### TASK OBJECTIVE
In the data below, one line contains "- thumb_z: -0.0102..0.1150" and a later one contains "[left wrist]". Print both, with every line between them, exactly and alone.

Top of DATA BELOW

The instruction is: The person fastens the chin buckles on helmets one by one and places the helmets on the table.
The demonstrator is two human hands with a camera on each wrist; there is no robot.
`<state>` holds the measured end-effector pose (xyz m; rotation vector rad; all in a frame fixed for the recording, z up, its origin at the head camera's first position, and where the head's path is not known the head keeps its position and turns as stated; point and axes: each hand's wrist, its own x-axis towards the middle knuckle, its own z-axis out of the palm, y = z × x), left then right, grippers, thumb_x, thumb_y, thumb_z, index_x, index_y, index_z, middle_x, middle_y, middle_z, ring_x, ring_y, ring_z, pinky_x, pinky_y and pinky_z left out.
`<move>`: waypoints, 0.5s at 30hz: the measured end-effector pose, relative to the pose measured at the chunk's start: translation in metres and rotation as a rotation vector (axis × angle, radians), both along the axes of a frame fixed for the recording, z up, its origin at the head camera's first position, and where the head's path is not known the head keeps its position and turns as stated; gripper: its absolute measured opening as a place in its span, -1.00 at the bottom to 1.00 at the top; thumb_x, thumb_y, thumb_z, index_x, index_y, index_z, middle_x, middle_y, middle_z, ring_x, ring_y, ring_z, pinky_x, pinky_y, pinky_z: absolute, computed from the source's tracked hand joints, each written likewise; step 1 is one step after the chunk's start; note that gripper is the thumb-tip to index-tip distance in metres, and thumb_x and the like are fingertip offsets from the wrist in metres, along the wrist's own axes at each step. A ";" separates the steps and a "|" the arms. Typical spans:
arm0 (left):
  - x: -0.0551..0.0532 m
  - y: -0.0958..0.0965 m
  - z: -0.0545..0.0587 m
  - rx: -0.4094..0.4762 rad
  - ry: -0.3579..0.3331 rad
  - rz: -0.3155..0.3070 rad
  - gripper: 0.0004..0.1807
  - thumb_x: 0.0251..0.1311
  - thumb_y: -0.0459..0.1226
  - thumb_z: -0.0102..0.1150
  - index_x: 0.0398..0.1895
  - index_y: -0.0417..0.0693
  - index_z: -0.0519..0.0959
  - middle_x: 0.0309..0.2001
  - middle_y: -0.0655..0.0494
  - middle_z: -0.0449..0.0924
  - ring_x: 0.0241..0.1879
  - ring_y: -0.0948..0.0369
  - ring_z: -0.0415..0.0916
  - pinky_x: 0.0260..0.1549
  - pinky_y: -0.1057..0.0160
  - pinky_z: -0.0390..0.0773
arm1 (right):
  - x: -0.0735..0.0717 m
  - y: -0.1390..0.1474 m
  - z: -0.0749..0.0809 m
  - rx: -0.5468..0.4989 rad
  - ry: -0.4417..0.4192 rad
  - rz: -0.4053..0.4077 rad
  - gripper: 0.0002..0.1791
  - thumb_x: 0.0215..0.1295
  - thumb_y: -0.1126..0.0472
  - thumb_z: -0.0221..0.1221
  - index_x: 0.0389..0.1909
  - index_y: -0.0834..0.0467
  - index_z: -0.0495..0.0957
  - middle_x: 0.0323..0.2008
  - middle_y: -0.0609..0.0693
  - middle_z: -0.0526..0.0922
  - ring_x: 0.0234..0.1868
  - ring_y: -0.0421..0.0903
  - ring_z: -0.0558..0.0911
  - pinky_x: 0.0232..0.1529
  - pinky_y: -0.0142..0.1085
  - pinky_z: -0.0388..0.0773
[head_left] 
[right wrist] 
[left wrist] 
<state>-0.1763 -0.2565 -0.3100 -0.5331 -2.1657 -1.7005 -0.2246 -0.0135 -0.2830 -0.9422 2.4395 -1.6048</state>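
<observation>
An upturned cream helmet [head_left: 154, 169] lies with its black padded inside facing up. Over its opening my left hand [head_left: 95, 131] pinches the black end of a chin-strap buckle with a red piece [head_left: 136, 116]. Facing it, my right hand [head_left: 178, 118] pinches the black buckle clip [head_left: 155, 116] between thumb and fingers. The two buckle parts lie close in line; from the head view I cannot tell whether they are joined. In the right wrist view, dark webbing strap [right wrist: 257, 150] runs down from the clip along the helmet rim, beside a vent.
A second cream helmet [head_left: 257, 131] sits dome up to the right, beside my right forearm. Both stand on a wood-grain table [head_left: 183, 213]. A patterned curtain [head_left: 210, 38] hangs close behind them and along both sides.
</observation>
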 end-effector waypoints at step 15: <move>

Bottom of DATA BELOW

### ANSWER FOR THIS EXERCISE
  - thumb_z: -0.0102..0.1150
  - index_x: 0.0398..0.1895
  - index_y: -0.0417..0.0693
  - index_z: -0.0519..0.0959
  - middle_x: 0.0309..0.2001
  - middle_y: -0.0655..0.0494
  - middle_z: -0.0449..0.0924
  - ring_x: 0.0241..0.1879
  - ring_y: -0.0948..0.0369
  - ring_z: -0.0415..0.0916
  - pinky_x: 0.0260..0.1549
  - pinky_y: -0.1057..0.0160
  - pinky_z: -0.0390..0.0773
arm1 (right):
  - x: -0.0735..0.0717 m
  - y: -0.1390..0.1474 m
  - z: -0.0749..0.0809 m
  - rx: -0.5468..0.4989 rad
  - ry: -0.4417..0.4192 rad
  - rz: -0.4053..0.4077 rad
  - gripper: 0.0002..0.1791
  - thumb_x: 0.0215..0.1295
  - thumb_y: -0.1126..0.0472
  - thumb_z: -0.0221..0.1221
  - index_x: 0.0389..0.1909
  - index_y: -0.0834..0.0467
  - index_z: -0.0495..0.0957
  - middle_x: 0.0323..0.2008
  - middle_y: -0.0609..0.0693
  - middle_z: -0.0526..0.0922
  - ring_x: 0.0234..0.1868
  - ring_y: -0.0421..0.0903
  - ring_z: -0.0558..0.0911
  - pinky_x: 0.0232..0.1529
  - pinky_y: -0.0142..0.1085
  - pinky_z: -0.0388..0.0773
[head_left] 
[right wrist] 
[left wrist] 

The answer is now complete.